You can do exactly this with MySQL and SQL server too because they both support SKIP LOCKED.
Interestingly, the plain old file system on Linux also makes the basis of a perfectly acceptable message queue for many use cases - the thing that makes it work is that the file move operation is atomic. Atomic moves are what make queuing systems possible.
You could write a file system based message queue in 100 lines of async python, which I did here:
https://github.com/bootrino/arniesmtpbufferserver
File system based message queues can be written in any language, extremely simple and, most importantly - zero configuration. One of the most frustrating things about queuing systems is configuration - that includes database backed queuing systems. They can also be fast - I wrote one in Rust which maxed out the hard disk's random write capability well before maxing out the CPU - from memory it beat most of the common queuing systems in terms of messages per second.

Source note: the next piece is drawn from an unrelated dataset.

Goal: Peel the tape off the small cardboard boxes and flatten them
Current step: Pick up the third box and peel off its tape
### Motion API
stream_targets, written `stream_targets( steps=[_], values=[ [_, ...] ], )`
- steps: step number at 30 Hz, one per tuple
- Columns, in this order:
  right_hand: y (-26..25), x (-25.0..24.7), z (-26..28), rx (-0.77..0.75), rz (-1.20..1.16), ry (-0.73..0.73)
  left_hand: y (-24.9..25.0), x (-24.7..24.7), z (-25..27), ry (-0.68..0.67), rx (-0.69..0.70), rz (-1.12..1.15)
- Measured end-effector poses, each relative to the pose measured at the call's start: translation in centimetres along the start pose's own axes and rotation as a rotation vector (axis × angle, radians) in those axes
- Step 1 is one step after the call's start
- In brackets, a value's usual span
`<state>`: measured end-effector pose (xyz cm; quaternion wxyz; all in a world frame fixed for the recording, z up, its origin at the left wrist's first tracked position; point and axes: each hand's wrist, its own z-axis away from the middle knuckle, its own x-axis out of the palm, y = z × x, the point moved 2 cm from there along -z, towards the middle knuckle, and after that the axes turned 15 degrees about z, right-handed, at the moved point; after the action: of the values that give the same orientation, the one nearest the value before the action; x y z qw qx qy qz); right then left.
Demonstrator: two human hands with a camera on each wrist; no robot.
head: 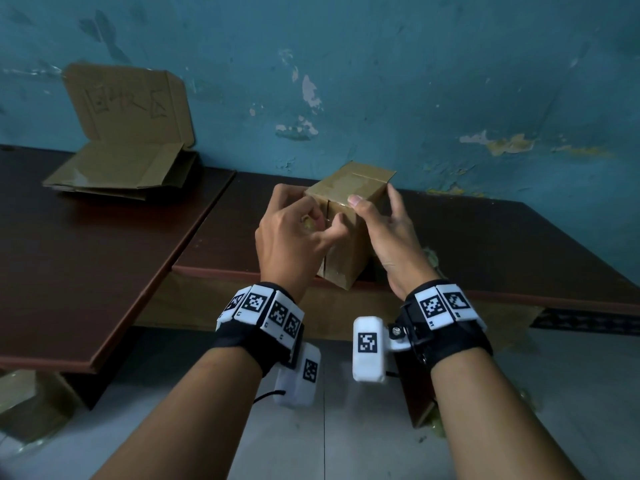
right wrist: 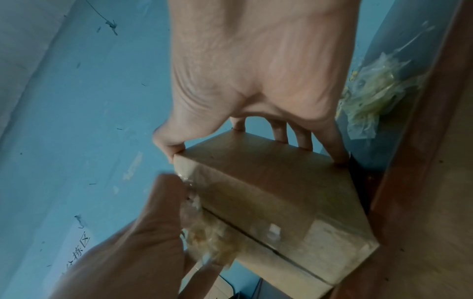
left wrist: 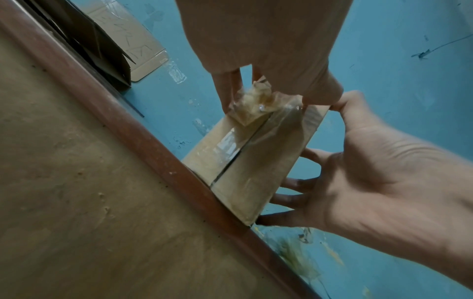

Not all use cases for queues need to be able to globally distributed messages queues with the sort of guarantees needed for financial transaction processing. I would suggest to you that in fact most queues out there are used as outbound SMTP queues, which are then over engineered to use something like Celery, which is a nightmare to configure and debug.
Do you have any experience with either?
Lock free.
Also listdir is a big bottleneck here:
while True:
# get files in outbox
files_in_outbox = [f'{PREFIX}/outbox/{x}' for x in os.listdir(f'{PREFIX}/outbox')]It's the move/rename that is atomic.
I used to work at an brokerage that worked with a panel of around 12 providers, all of whom offered 5+ products that were updated multiple times per year to meet changing regulatory requirements. When a sales adviser recommended product X from provider Y to a customer, the adviser would then need to fill in an application form that was precisely tailored to that particular revision of that particular product. Bear in mind that these were complex, multi-sectioned forms. Needless to say, this created a huge workload for the devteam to keep track of all the product changes and update the UI accordingly each time.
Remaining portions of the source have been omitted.